В глазах закона она была хозяйкой этого дома, но в ту ночь она крадучись шла по коридору, испытывая страх и чувствуя себя так, словно это был чужой дом. Каждая тень заставляла ее испуганно вздрагивать.

Она нашла источник звуков за последней распахнутой дверью. Осторожно выглядывая из‑за дверного косяка, она увидела Саймона, сидевшего за роялем. Залитые лунным светом, его руки быстро двигались по клавиатуре.

Он сидел спиной к ней. Ни свечи на рояле, ни канделябры не были зажжены, его лица не было видно. Но поза выдавала в нем человека, полностью погруженного в бесконечно печальную музыку, от которой разрывалось сердце.

Такой музыки она еще не слышала.

Нелл стояла за дверью, терзаемая звуками, изо всех сил сопротивляясь желанию подойти к Саймону и обнять его, прижаться к нему и заплакать.

Эта мелодия рассказывала ей то, чего она не хотела знать. Лучше, чем словами, она рассказывала ей о его душевной боли. Саймону было так же больно, как и Нелл.

И что ей теперь с этим делать? От его музыки ей стало только больнее. Она уже была готова отдать ему всю себя, поверить ему так, как не верила никогда и никому — может, даже себе самой. А его обещание оказалось насквозь лживым.
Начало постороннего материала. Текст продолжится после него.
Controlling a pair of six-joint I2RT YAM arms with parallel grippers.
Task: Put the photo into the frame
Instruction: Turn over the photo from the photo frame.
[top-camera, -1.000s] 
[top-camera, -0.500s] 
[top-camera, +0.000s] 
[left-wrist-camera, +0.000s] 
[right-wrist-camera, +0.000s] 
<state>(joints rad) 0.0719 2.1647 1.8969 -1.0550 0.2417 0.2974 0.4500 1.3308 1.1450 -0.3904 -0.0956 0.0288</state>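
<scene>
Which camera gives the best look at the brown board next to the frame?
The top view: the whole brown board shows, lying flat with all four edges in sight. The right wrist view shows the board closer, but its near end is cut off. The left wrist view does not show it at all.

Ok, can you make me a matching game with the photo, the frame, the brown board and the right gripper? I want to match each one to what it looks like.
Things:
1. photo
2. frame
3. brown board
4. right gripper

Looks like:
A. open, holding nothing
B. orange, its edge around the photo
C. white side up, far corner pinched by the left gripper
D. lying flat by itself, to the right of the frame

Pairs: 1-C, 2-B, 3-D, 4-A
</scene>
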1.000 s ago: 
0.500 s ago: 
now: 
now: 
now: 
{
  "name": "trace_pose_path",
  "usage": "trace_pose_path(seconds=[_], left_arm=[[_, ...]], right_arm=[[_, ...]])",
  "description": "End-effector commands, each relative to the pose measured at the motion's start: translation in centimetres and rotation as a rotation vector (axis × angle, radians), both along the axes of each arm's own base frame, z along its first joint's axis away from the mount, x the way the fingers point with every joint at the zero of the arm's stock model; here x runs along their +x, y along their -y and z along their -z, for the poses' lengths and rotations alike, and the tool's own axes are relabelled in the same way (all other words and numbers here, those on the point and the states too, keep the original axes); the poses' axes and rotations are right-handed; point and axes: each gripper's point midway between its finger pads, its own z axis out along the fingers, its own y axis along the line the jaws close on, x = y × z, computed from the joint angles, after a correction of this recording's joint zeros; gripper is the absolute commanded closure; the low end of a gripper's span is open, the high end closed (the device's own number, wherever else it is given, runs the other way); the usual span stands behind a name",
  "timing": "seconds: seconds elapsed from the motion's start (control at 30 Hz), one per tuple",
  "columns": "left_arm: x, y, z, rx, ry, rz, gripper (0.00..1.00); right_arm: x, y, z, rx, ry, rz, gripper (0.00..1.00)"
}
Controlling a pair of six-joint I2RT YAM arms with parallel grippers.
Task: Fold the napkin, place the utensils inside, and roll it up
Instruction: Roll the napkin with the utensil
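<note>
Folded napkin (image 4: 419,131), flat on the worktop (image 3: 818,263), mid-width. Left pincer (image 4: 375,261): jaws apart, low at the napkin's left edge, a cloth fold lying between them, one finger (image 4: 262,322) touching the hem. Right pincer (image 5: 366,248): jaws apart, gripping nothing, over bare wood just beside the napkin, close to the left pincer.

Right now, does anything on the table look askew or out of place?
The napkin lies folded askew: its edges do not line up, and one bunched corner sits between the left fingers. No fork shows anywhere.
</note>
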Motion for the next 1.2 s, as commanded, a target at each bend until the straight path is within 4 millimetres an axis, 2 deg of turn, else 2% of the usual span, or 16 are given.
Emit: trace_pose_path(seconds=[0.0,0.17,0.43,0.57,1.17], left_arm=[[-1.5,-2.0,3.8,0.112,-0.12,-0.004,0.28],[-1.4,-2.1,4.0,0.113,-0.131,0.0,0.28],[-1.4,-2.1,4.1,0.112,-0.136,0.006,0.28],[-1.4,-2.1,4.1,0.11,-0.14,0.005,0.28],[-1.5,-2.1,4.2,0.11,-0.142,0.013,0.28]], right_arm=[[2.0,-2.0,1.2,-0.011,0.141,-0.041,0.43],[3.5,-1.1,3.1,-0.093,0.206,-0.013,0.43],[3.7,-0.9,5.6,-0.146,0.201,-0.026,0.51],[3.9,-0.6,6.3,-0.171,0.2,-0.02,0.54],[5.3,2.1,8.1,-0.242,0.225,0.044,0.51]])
Он с самого начала знал, что сможет развестись с ней, если что‑то пойдет не так. И даже говорил об этом со своим стряпчим.

А теперь он заявляет, что не оставит ее, но почему она должна ему верить? Враждебное отношение Кэтрин показало, что они не могут рассчитывать на простое и быстрое восстановление Нелл в своих правах по рождению. Может случиться так, что ей никогда не удастся получить то, что полагалось Корнелии, и в этом случае никто не осудит Сент‑Мора, если он избавится от выросшей в трущобах жены без гроша за душой.

Эти мысли сверлили мозг, причиняя невероятную боль.

Саймон сказал: «Я заслуживаю твоего доверия».

Но из них двоих именно она может потерять все.

Ее раздирали противоположные эмоции: любовь и ненависть, желание быть вместе с ним и желание уйти от него навсегда.

Когда по щеке потекла первая слеза, Нелл тяжело вздохнула и, подобрав подол, отправилась назад в спальню.